How to be aloneIt’s not the kind of thing people generally imagine they would need to practice. Being alone. You would think it should come naturally to people. Once you’re out of the earliest years of childhood, after all, it’s something that you have to make an effort to avoid.

But it’s the lengths that people go to in order to avoid being on their own, even for short periods of time, that suggest it doesn’t come as easily as we might sometimes like it to.

It may seem a perfectly harmless thing to avoid. Having company is usually more fun than being alone. Jokes seem twice as funny when you have someone to share them with. Films and shows and books and games develop much deeper meanings after you’ve discussed them with someone else.

But there is a difference between preferring company and having serious trouble spending time without any.

It’s when you cannot be alone that there is a problem. It’s when you hate the thought of not having someone around in your free time. When you cling to people you so that you don’t get left with only yourself for company.

The inability to be content with yourself is an affliction that comes from being unsatisfied with who you are. If even you can’t bear to spend time with you, how can you expect others to want to?

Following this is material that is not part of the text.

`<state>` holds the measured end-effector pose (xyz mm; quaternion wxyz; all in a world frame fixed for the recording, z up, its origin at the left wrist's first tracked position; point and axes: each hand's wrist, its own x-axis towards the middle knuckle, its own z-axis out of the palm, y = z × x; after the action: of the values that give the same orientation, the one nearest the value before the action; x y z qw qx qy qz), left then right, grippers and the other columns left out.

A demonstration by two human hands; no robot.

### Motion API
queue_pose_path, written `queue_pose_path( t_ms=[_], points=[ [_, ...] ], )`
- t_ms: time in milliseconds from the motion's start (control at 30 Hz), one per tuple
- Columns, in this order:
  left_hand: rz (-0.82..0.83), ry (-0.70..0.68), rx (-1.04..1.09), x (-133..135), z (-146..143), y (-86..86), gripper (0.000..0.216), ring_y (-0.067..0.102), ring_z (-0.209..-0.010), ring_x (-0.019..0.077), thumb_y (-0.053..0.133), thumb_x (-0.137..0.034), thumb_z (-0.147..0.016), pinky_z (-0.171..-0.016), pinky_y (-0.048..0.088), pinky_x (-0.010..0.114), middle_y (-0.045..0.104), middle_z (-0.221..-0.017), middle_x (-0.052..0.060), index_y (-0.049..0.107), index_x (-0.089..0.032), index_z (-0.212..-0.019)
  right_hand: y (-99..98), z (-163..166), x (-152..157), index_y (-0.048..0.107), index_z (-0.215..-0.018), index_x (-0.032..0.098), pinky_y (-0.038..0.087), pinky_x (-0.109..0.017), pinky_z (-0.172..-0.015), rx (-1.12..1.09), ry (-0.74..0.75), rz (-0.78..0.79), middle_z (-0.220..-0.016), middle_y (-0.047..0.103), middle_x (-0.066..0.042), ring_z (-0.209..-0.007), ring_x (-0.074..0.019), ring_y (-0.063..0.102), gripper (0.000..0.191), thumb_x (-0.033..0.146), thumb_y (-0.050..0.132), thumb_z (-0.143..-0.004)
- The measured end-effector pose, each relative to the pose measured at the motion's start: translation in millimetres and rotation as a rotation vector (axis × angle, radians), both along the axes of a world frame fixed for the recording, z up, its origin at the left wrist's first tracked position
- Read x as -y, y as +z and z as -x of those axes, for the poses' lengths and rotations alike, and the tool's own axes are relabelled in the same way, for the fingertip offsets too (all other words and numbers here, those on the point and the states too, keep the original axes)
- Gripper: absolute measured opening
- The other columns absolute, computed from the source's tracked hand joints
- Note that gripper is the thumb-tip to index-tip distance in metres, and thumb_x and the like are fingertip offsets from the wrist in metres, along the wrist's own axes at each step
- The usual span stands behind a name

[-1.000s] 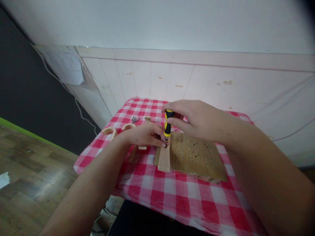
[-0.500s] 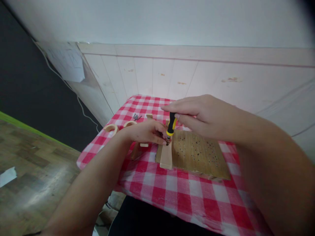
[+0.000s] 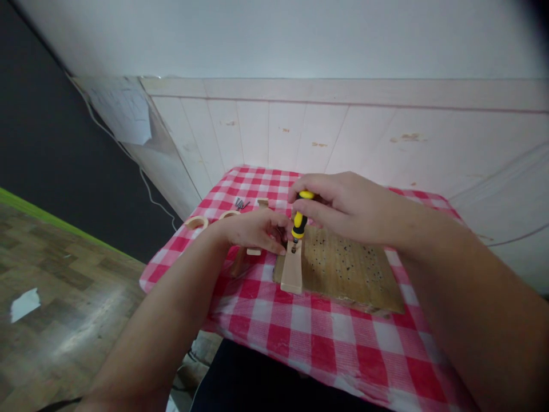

And it is one of the most difficult things you will ever have to accept about yourself – that you don’t like you. That if you were someone else, you wouldn’t choose to know you. That even being you, you still choose to avoid your own company. That, maybe, you actively dislike yourself.

That’s not an easy thing to say.

But once you realise it, it’s easier to get over.

You can only fix a problem once you have accepted that it’s there. If your problem is being alone, then your problem is with you and only you. If you can acknowledge this, you can deal with it.

Because solitude is a valuable part of a person’s life.

It does not mean loneliness, it does not mean a lack of people willing to be there. It is time you need to take for yourself, for your own mental growth. It is the time that you can take a break from the world, you can reflect on your experiences and interactions. It is the time when you prepare yourself for what’s going to happen next.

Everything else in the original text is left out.